*Collected data*:
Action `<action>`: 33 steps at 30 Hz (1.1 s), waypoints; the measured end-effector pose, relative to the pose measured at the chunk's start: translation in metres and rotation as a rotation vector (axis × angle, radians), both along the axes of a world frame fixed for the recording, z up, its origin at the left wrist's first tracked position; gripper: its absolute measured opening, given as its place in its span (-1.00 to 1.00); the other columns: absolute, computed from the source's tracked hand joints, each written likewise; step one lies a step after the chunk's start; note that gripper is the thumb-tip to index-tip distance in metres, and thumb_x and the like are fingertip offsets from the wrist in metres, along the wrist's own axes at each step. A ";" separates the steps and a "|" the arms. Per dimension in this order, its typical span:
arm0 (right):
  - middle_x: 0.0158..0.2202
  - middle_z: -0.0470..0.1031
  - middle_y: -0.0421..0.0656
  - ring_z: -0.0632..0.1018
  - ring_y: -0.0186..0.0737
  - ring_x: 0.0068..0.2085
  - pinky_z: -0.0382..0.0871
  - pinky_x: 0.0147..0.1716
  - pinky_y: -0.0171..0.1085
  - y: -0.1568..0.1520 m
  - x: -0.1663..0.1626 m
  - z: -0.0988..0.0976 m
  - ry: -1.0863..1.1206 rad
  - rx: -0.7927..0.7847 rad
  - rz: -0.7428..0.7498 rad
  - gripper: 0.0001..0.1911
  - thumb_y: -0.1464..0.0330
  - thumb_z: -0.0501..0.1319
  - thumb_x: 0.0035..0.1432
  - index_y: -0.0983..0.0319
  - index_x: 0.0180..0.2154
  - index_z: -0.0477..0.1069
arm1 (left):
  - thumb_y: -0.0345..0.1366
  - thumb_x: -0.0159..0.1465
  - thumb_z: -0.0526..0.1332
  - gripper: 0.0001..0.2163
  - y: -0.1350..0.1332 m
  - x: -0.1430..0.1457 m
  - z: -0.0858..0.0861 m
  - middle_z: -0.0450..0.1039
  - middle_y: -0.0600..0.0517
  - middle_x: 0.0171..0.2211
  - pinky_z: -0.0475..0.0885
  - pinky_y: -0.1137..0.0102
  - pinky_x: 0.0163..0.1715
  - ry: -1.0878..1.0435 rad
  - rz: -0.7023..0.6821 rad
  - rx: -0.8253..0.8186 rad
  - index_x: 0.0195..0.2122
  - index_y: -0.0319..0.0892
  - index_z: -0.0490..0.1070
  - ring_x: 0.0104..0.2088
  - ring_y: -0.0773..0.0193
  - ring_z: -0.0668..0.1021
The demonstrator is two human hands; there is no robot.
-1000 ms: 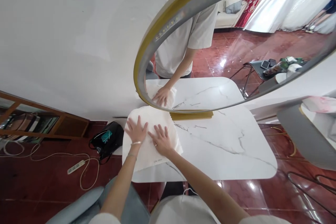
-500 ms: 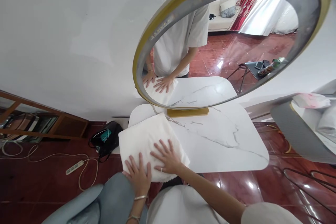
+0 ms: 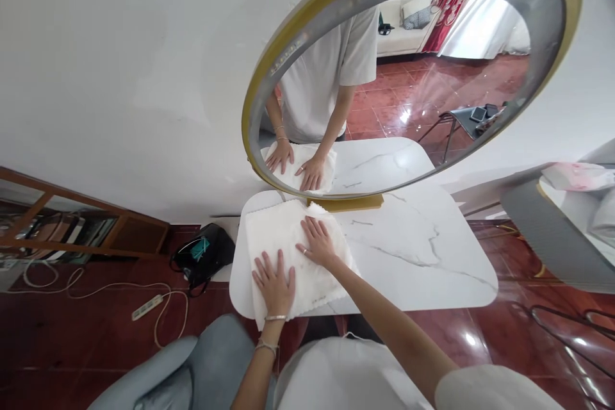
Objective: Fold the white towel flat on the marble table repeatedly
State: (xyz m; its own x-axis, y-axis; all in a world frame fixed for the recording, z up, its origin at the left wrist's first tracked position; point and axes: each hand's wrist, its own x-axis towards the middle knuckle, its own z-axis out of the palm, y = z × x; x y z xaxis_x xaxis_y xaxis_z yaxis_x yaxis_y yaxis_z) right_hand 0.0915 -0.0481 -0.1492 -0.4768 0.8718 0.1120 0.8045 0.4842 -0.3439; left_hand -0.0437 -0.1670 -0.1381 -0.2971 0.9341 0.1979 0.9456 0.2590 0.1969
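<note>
A white cloth (image 3: 281, 224) with a scalloped edge lies spread over the left part of the white marble-patterned table (image 3: 398, 269). My left hand (image 3: 275, 283) rests flat on its lower left area, fingers spread, a bracelet at the wrist. Farther up and to the right, my right hand (image 3: 317, 242) presses on the cloth with its fingers outstretched and a ring showing. One corner of the cloth reaches the gold base (image 3: 353, 203) of the round mirror, and its lower left corner hangs past the table's near edge.
The gold-framed mirror (image 3: 408, 96) leans over the table and reflects both arms. A black bag (image 3: 206, 256), a power strip (image 3: 147, 307) and a wooden shelf (image 3: 134, 232) are to the left. A grey chair (image 3: 211, 359) is near my left arm; another seat (image 3: 552, 230) stands at right.
Both hands and the cloth have moved forward and to the right, toward the mirror base. More of the table's left end now shows beside the cloth.
</note>
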 end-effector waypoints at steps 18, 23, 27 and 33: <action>0.34 0.01 -0.02 0.00 -0.12 0.35 -0.09 0.27 -0.01 -0.077 0.153 -0.011 -0.093 0.060 -0.462 -0.35 0.11 -0.17 0.31 0.27 0.33 -0.10 | -0.03 0.24 0.13 -0.34 -0.010 0.117 0.004 -0.28 -0.09 0.38 -0.08 -0.10 0.26 -0.144 -0.420 -0.072 0.33 -0.03 -0.04 0.35 -0.14 -0.18; 0.34 0.01 -0.02 0.03 -0.07 0.34 -0.05 0.25 0.04 -0.099 0.217 -0.016 -0.108 0.070 -0.751 -0.30 0.03 -0.24 0.28 0.26 0.31 -0.06 | 0.01 0.25 0.09 -0.32 0.005 0.174 0.004 -0.28 -0.11 0.38 -0.05 -0.10 0.26 -0.181 -0.656 -0.041 0.35 -0.02 -0.12 0.35 -0.15 -0.10; 0.34 0.00 0.00 -0.01 -0.05 0.35 -0.07 0.25 0.07 -0.100 0.218 -0.017 -0.128 0.073 -0.817 -0.32 0.07 -0.24 0.29 0.29 0.31 -0.06 | -0.01 0.26 0.09 -0.32 0.012 0.184 0.003 -0.22 -0.11 0.37 -0.01 -0.08 0.25 -0.194 -0.685 -0.040 0.35 0.00 -0.15 0.35 -0.12 -0.09; 0.37 -0.09 -0.02 -0.06 -0.09 0.36 -0.09 0.27 0.05 -0.090 0.171 -0.017 -0.149 0.115 -0.590 -0.37 0.21 -0.16 0.32 0.23 0.35 -0.21 | -0.03 0.26 0.11 -0.36 0.002 0.133 0.003 -0.22 -0.04 0.38 0.00 -0.01 0.26 -0.128 -0.624 -0.009 0.33 0.04 -0.06 0.34 -0.08 -0.04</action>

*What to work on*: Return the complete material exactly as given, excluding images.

*Exercise solution*:
Action `<action>`: 33 steps at 30 Hz (1.1 s), waypoints; the measured end-effector pose, relative to the pose measured at the chunk's start: translation in metres and rotation as a rotation vector (axis × angle, radians), both along the axes of a world frame fixed for the recording, z up, its origin at the left wrist's first tracked position; gripper: its absolute measured opening, given as its place in its span (-1.00 to 1.00); the other columns: absolute, computed from the source's tracked hand joints, each written likewise; step one lies a step after the chunk's start; note that gripper is the thumb-tip to index-tip distance in metres, and thumb_x and the like are fingertip offsets from the wrist in metres, along the wrist's own axes at each step. A ";" separates the steps and a "|" the arms. Per dimension in this order, its typical span:
arm0 (right):
  - middle_x: 0.0158..0.2202
  - middle_z: -0.0470..0.1031
  - middle_y: -0.0421..0.0656
  - ring_z: -0.0632..0.1018
  - ring_y: -0.0186..0.0737
  - ring_x: 0.0068..0.2085
  - pinky_z: -0.0382..0.0871
  - pinky_x: 0.0147..0.1716
  - pinky_y: -0.0171..0.1085
  - y: -0.1568..0.1520 m
  - x: -0.1663..0.1626 m
  - z: -0.0988..0.0976 m
  - ry: -1.0863..1.1206 rad
  - rx: -0.7927..0.7847 rad
  - rz: -0.7428..0.7498 rad
  - gripper: 0.0001..0.1911
  - thumb_y: -0.1464..0.0330
  - thumb_z: -0.0501..0.1319
  - thumb_x: 0.0035..0.1432
  - index_y: -0.0983..0.0319
  - index_x: 0.0180..0.2154
  - index_z: -0.0477..0.1069
arm1 (left):
  - thumb_y: -0.0345..0.1366
  - thumb_x: -0.0159..0.1465
  - thumb_z: -0.0526..0.1332
  - gripper: 0.0001..0.2163
  - y: -0.1350..0.1332 m
  - x: -0.1430..0.1457 m
  - z: -0.0858..0.0861 m
  - middle_z: -0.0450..0.1039
  - middle_y: -0.0600..0.0517
  - middle_x: 0.0171..0.2211
  - pinky_z: -0.0475..0.0885
  - pinky_y: -0.1137..0.0102
  - pinky_x: 0.0163..0.1715
  - ry: -1.0878..1.0435 rad
  - rz: -0.7023..0.6821 rad
  - rx: -0.8253..0.8186 rad
  - index_x: 0.0195..0.2122
  - index_y: -0.0319..0.0892
  - index_z: -0.0490..0.1070
  - ring_x: 0.0104..0.2088
  - ring_y: -0.0773..0.0193
  - ring_z: -0.0668..0.1021
The demonstrator is two human hands; there is no robot.
-1000 ms: 
-500 ms: 
+0 ms: 
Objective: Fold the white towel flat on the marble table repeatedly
State: (xyz m; its own x-axis, y-axis; all in a world frame fixed for the recording, z up, its origin at the left wrist's first tracked position; point and axes: each hand's wrist, its own x-axis towards the middle knuckle, its own z-axis out of the palm, y = z × x; x y z xaxis_x xaxis_y xaxis_z yaxis_x yaxis_y yaxis_z) right_hand 0.0915 -0.0481 -0.1492 -0.4768 0.8718 0.1120 0.8045 0.4842 -0.3439; left_hand -0.0437 -0.1670 -0.1381 -0.2971 0.9341 0.1979 0.9456 0.2590 0.1969
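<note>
A white cloth (image 3: 281, 224) with a scalloped edge lies spread over the left part of the white marble-patterned table (image 3: 398, 269). My left hand (image 3: 275, 283) rests flat on its lower left area, fingers spread, a bracelet at the wrist. Farther up and to the right, my right hand (image 3: 317, 242) presses on the cloth with its fingers outstretched and a ring showing. One corner of the cloth reaches the gold base (image 3: 353, 203) of the round mirror, and its lower left corner hangs past the table's near edge.
The gold-framed mirror (image 3: 408, 96) leans over the table and reflects both arms. A black bag (image 3: 206, 256), a power strip (image 3: 147, 307) and a wooden shelf (image 3: 134, 232) are to the left. A grey chair (image 3: 211, 359) is near my left arm; another seat (image 3: 552, 230) stands at right.
Both hands and the cloth have moved forward and to the right, toward the mirror base. More of the table's left end now shows beside the cloth.
</note>
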 end-effector waypoints at steps 18, 23, 27 and 33: <action>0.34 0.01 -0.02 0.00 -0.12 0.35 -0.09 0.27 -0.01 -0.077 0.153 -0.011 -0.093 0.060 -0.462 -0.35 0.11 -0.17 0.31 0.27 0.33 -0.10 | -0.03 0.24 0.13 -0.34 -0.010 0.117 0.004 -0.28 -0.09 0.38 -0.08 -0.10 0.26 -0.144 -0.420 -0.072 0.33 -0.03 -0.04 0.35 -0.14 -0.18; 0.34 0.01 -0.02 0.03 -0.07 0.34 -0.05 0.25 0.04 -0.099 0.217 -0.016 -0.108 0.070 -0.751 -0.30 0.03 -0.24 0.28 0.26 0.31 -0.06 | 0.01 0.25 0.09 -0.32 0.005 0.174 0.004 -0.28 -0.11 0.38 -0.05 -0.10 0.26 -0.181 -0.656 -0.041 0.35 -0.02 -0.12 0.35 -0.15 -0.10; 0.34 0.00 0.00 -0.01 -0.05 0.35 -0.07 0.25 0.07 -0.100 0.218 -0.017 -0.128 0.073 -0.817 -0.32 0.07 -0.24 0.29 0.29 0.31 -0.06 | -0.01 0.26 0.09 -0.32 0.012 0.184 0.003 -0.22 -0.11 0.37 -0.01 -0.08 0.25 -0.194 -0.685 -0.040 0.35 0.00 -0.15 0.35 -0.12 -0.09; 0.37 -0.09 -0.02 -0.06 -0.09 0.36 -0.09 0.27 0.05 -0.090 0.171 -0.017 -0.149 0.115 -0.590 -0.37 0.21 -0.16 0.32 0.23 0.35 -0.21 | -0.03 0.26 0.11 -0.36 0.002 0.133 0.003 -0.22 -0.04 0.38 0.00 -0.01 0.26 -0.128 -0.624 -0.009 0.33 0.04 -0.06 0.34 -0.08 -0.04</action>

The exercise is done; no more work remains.